Rennhak: Joyce is just that: an Irishman in Europe. Joyce was repugnant to any nationalist ideas (even in the years of the Irish independence movement). Like his character Stephen, he turned away from the Catholic Church, and his texts resist any form of easy ideological appropriation. Ulysses is therefore by no means an apolitical text that delights exclusively with aesthetic language games and literary references and is interested only in the narrative representation of the psyche of individual characters. Research over the past 30 years has paid particular attention to the many material, social, and political contexts in which Joyce's novel has become involved. Ulysses, for example, can also be seen as a shrewd and sociologically detailed analysis of the workings of political communication in the public sphere in general and in early 20th-century Dublin in particular; or the story of Stephen and Bloom as a study of marginalized male identities in patriarchal society in Ireland; or as an analysis of modern consumer society (Bloom's occupation as an advertising canvasser for a Dublin newspaper is relevant here). Ireland's dual role-both as a victim of British imperialism, which peaks in the late 19th century, and as a country that participated in Britain's colonial projects in many ways-is an equally relevant context for reading the novel. In the 12th chapter ('Cyclops'), for example, which takes Bloom to Barney Kiernan's pub, there is an extended critique of colonialism in the form of a regulars' table conversation. The men joke, for example, about the British claim to have civilized the world in the course of their conquests, and blame England for Ireland's precarious economic situation. Here, too, Joyce avoids simple ideological determinations and sympathy distractions.
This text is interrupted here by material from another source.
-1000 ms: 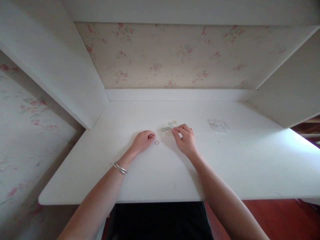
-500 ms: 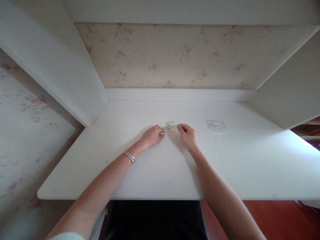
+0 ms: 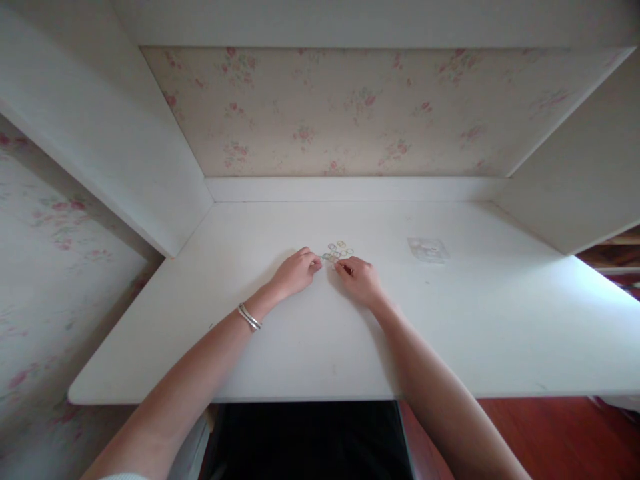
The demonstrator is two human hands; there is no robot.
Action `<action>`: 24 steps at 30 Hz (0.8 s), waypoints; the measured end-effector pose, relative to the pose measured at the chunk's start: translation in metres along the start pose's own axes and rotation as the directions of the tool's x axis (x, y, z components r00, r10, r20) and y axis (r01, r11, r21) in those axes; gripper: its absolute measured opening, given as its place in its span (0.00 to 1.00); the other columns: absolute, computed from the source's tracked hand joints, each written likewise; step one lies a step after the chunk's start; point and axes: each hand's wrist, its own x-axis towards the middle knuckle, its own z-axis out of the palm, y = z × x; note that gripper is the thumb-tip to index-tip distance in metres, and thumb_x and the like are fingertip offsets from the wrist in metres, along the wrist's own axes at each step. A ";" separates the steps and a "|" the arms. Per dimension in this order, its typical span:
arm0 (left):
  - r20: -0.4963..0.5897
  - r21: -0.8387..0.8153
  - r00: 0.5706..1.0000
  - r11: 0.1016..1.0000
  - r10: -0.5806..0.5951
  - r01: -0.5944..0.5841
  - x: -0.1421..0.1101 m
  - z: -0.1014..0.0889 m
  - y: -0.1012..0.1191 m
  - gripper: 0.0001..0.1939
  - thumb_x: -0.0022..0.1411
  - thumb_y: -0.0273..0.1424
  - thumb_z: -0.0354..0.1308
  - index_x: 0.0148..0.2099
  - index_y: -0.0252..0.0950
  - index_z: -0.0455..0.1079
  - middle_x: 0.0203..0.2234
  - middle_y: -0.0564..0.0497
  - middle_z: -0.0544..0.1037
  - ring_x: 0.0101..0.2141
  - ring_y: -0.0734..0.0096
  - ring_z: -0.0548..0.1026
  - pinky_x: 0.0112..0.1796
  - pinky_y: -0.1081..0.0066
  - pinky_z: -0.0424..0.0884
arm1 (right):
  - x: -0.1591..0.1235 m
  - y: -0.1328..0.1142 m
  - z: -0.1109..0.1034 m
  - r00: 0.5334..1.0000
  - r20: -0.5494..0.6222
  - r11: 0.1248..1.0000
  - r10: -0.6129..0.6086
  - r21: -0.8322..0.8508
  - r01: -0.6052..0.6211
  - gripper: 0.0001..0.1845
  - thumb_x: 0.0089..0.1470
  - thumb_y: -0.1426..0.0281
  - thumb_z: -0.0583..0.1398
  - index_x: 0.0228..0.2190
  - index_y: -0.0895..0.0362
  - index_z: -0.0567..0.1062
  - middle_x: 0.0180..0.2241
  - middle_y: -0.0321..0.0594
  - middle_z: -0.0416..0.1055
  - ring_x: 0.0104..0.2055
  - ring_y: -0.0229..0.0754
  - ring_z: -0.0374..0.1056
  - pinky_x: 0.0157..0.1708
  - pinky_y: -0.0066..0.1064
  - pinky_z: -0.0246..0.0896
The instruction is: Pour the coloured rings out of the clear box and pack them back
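Several thin, pale-coloured rings [image 3: 341, 244] lie in a loose cluster on the white desk; whether they are rubber bands or stiff hoops I cannot tell. At the cluster's left edge is my left hand [image 3: 299, 271], thumb and fingertips closed in a pinch, a silver bracelet on its wrist. My right hand [image 3: 360, 280] is closed in a pinch at the front right of the rings and covers part of them. What lies between the fingertips of either hand is too small to make out.
A clear plastic bag [image 3: 429, 250] lies flat to the right of the rings. The white desk [image 3: 310, 347] has side panels left and right and a floral-papered back wall [image 3: 330, 120]. Its front edge runs just ahead of a black surface below.
My right hand has moved left and slightly toward me, closing over the near rings. My left hand stays pinched near the cluster's left side. The view has shifted slightly.
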 end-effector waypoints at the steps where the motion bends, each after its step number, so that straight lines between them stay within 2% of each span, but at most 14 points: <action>1: -0.022 -0.025 1.000 1.000 -0.014 0.013 -0.004 -0.003 -0.003 0.09 0.63 0.32 0.50 0.36 0.36 0.71 0.34 0.50 0.71 0.33 0.72 0.72 0.38 0.72 0.67 | -0.001 -0.001 0.001 1.000 0.026 0.999 -0.015 -0.041 0.016 0.14 0.57 0.64 0.52 0.35 0.52 0.77 0.33 0.38 0.74 0.33 0.38 0.67 0.34 0.27 0.56; 5: -0.044 -0.091 0.998 0.995 -0.037 0.033 -0.029 -0.011 -0.016 0.09 0.62 0.32 0.51 0.36 0.37 0.71 0.33 0.51 0.71 0.32 0.73 0.71 0.36 0.73 0.67 | -0.003 -0.002 0.004 0.996 0.087 0.987 -0.021 -0.158 0.035 0.14 0.57 0.66 0.51 0.38 0.51 0.76 0.36 0.38 0.73 0.34 0.37 0.67 0.34 0.27 0.55; 10: -0.032 -0.125 0.999 0.991 0.041 -0.045 -0.052 -0.009 -0.020 0.08 0.63 0.32 0.52 0.36 0.37 0.72 0.33 0.52 0.71 0.33 0.74 0.71 0.37 0.73 0.67 | -0.003 -0.002 0.008 0.994 0.105 0.985 -0.033 -0.162 0.050 0.14 0.58 0.65 0.51 0.36 0.51 0.77 0.36 0.37 0.73 0.35 0.37 0.67 0.34 0.26 0.55; 24: 0.042 -0.061 0.992 0.991 0.122 -0.119 -0.055 -0.012 -0.025 0.10 0.63 0.33 0.51 0.40 0.40 0.75 0.33 0.52 0.72 0.34 0.73 0.72 0.39 0.73 0.67 | -0.005 -0.002 0.013 0.996 0.076 0.984 -0.040 -0.170 0.053 0.14 0.58 0.65 0.51 0.37 0.50 0.75 0.36 0.37 0.72 0.34 0.38 0.67 0.33 0.27 0.55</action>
Finally, the nationalist-thinking "Citizen" does indeed refer to ideas that can also be found in Joyce's cultural-political essay "Ireland, Island of the Saints and Sages." The same "Citizen," however, turns out to be a fanatical anti-Semite when he insults Bloom and throws a tea can at him.

What does this reading odyssey bring to today's readers?

Rennhak: Readers who are not put off by the resistances of the many experiments and set about reading in an unagitated manner will - then as now - be thoroughly entertained. For all the erudition contained in Ulysses, the novel is very funny in many places and offers many a thing to smile about and often to laugh out loud at.

Uwe Blass (Conversation from 21.01.2022)

Katharina Rennhak studied English and German at the Ludwig-Maximilians-Universität in Munich and at St. Patrick's College Maynooth, Ireland. From 1997 to 2009 she taught English Literature at Ludwig-Maximilians-Universität. Since 2009, she has been Professor of English Literature at the University of Wuppertal. Katharina Rennhak is president of the European Federation of Associations and Centres of Irish Studies (EFACIS). She is also a member of the IASIL Executive 2016-19 and 2019-2022 (European Representative).